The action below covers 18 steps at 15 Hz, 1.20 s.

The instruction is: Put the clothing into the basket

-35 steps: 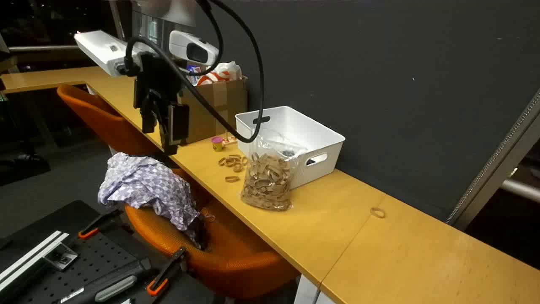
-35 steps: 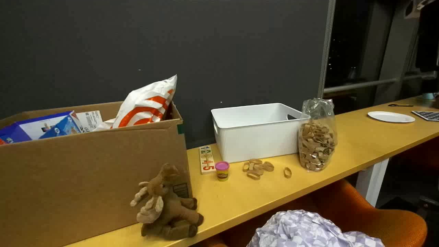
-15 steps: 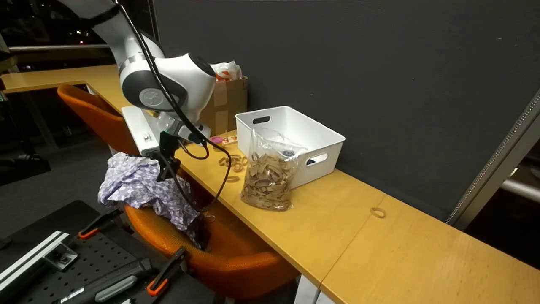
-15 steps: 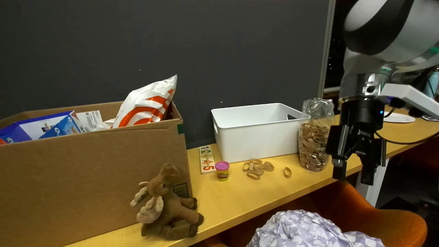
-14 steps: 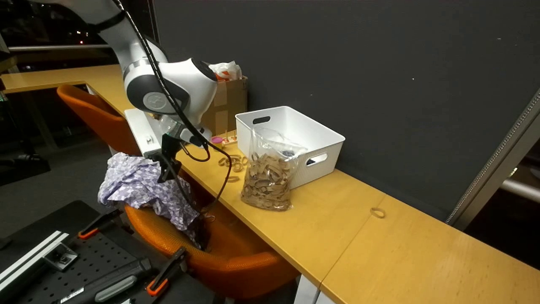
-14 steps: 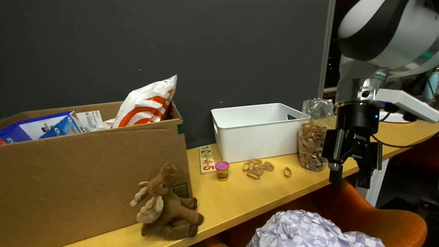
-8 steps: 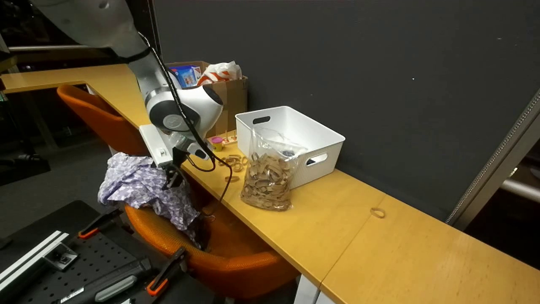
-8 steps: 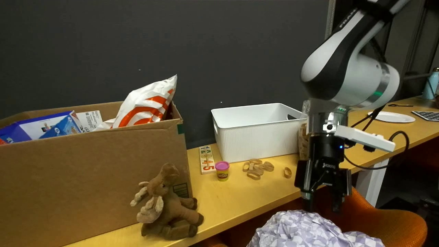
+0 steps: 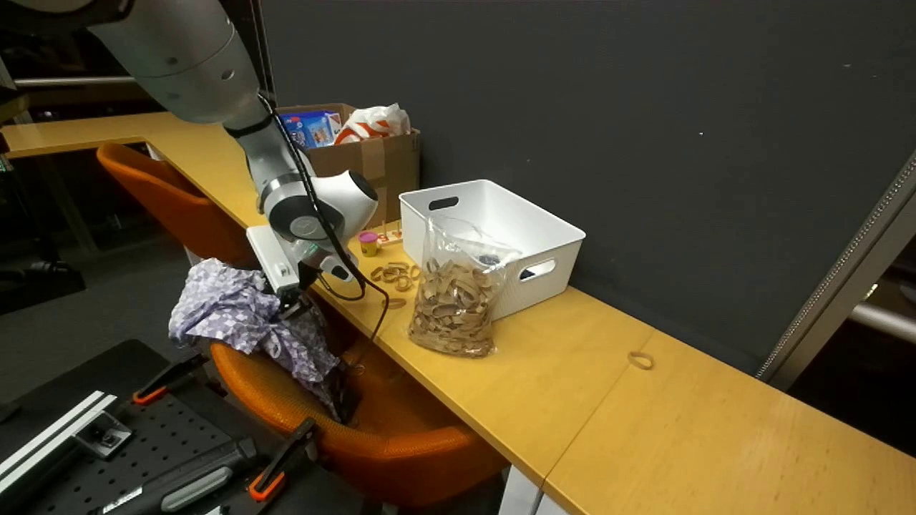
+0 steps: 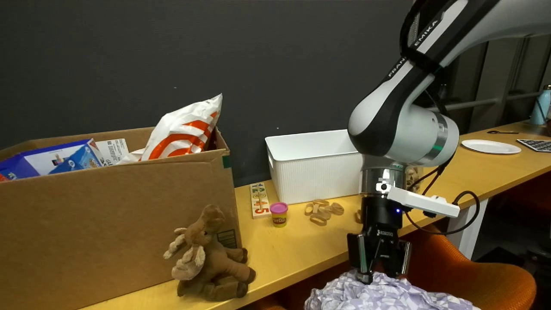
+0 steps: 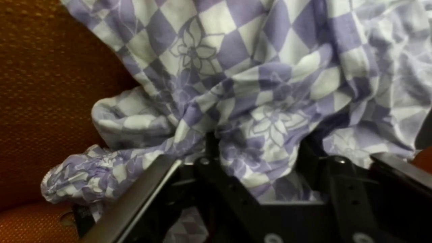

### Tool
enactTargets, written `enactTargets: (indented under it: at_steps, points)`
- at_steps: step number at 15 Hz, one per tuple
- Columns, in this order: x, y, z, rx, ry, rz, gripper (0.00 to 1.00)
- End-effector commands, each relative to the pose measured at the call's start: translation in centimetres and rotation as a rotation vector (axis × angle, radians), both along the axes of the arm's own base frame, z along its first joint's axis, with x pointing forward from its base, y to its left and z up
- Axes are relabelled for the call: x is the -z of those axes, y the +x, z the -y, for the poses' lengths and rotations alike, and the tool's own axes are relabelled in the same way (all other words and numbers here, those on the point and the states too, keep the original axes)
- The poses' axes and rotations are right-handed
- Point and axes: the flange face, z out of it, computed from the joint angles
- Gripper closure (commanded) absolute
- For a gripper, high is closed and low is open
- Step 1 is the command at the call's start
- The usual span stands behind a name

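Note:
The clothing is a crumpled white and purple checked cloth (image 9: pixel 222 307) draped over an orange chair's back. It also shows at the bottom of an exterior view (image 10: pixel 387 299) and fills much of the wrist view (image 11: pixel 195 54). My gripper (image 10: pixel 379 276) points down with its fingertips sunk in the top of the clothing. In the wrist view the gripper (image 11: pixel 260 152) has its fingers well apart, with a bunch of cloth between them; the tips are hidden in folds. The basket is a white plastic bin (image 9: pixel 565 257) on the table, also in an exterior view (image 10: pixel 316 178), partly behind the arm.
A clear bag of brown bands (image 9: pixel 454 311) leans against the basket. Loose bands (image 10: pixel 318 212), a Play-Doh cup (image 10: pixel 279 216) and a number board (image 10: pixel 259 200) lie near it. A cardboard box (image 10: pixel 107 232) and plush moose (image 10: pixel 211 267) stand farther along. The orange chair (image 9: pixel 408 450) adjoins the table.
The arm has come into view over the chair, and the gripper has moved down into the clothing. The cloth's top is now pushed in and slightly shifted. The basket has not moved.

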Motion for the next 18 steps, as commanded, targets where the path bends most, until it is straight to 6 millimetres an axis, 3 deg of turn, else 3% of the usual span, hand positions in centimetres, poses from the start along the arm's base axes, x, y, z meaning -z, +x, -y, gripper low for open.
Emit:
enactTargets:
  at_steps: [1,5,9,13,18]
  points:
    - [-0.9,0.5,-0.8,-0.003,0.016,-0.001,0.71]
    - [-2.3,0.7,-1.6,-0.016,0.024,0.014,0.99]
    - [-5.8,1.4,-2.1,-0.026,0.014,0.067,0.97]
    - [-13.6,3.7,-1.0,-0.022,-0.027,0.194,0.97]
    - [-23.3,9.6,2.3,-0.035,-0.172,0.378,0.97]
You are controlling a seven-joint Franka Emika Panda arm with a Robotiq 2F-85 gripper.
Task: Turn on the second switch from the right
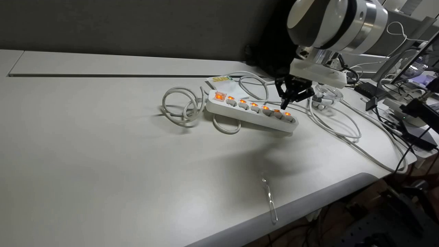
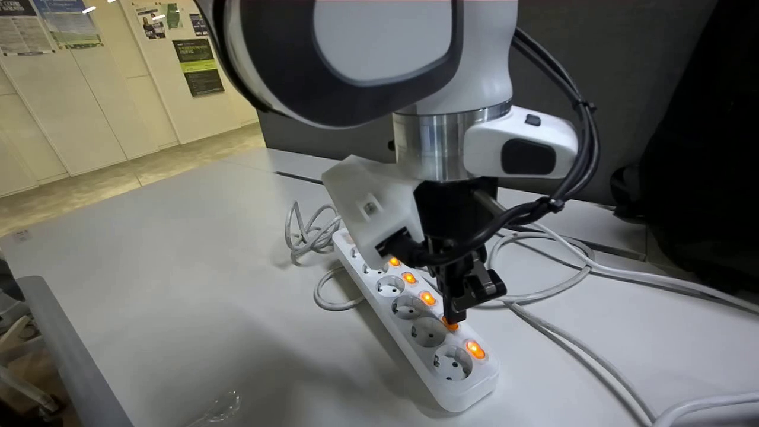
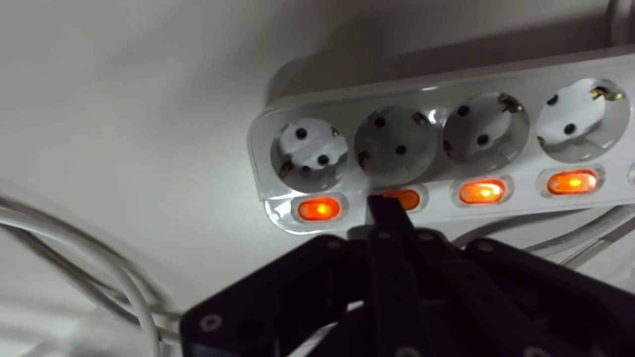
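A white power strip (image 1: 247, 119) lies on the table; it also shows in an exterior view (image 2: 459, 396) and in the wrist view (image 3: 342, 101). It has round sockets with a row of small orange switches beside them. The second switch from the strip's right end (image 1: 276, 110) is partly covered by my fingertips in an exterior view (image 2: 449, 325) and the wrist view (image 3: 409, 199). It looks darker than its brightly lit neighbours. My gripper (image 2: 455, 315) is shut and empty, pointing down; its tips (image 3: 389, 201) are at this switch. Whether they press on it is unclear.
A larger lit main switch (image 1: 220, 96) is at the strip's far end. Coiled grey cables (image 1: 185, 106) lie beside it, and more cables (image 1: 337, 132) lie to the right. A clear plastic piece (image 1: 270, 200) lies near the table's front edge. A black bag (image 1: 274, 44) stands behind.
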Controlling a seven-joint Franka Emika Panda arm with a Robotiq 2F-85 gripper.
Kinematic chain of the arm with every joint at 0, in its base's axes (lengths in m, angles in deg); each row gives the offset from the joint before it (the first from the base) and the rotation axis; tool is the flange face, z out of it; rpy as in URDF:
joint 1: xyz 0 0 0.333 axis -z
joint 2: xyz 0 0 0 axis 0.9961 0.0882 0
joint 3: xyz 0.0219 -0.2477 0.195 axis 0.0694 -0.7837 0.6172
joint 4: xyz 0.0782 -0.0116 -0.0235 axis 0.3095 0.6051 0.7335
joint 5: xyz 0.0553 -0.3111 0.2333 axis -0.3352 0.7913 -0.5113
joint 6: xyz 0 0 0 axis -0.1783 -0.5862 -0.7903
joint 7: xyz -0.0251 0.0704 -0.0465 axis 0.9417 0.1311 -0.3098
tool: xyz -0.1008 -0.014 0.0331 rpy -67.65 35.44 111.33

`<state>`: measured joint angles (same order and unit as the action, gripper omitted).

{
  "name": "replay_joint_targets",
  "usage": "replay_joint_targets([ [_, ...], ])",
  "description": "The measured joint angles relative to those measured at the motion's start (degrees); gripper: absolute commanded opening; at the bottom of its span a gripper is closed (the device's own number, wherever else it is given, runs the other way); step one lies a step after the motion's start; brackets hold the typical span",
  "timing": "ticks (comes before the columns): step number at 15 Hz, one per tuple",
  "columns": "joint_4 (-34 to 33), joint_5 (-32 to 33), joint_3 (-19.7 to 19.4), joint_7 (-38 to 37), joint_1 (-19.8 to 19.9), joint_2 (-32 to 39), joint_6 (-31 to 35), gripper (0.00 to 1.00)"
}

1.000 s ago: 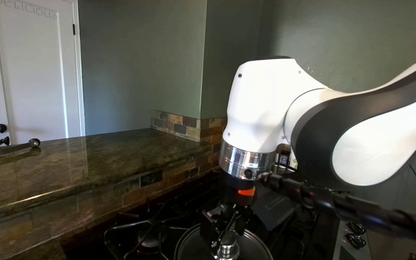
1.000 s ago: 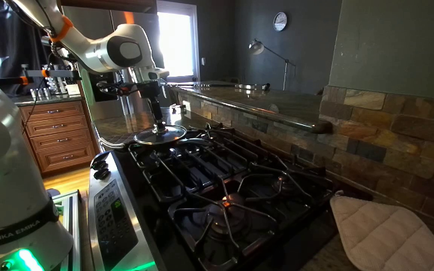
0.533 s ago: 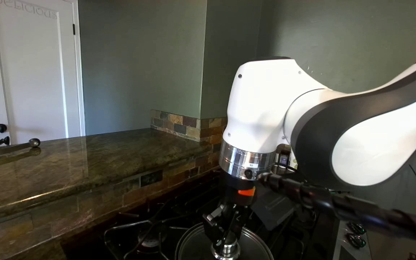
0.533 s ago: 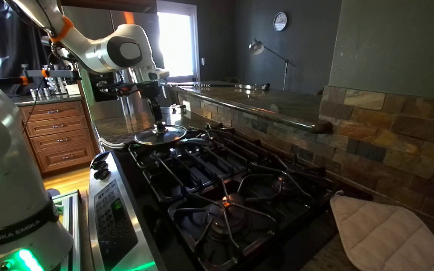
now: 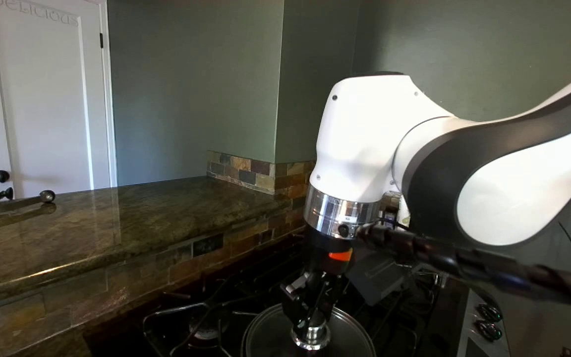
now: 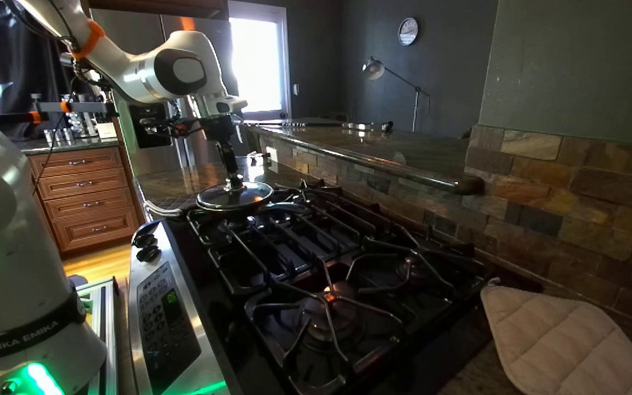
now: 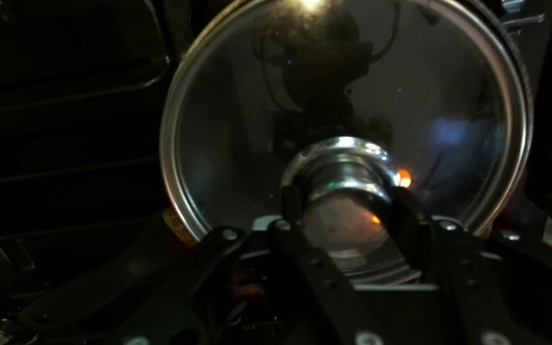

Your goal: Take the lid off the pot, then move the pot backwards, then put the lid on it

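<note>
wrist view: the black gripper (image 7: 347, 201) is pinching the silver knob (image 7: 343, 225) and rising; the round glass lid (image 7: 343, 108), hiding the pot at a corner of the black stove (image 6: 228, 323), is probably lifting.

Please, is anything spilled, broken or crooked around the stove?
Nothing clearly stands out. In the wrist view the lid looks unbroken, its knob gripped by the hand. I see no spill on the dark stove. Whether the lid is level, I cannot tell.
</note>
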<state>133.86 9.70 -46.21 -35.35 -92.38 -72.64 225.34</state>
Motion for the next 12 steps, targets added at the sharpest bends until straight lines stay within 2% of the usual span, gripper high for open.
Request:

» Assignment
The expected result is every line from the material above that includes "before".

» Answer section
Kinematic chain of the arm with every joint at 0, in its base's axes (lengths in m, angles in deg); each row gives the offset from the joint before it (the first from the base) and the rotation axis; tool is the flange face, z out of it; rpy as in URDF:
  "timing": "ticks (comes before the columns): step number at 15 Hz, one per tuple",

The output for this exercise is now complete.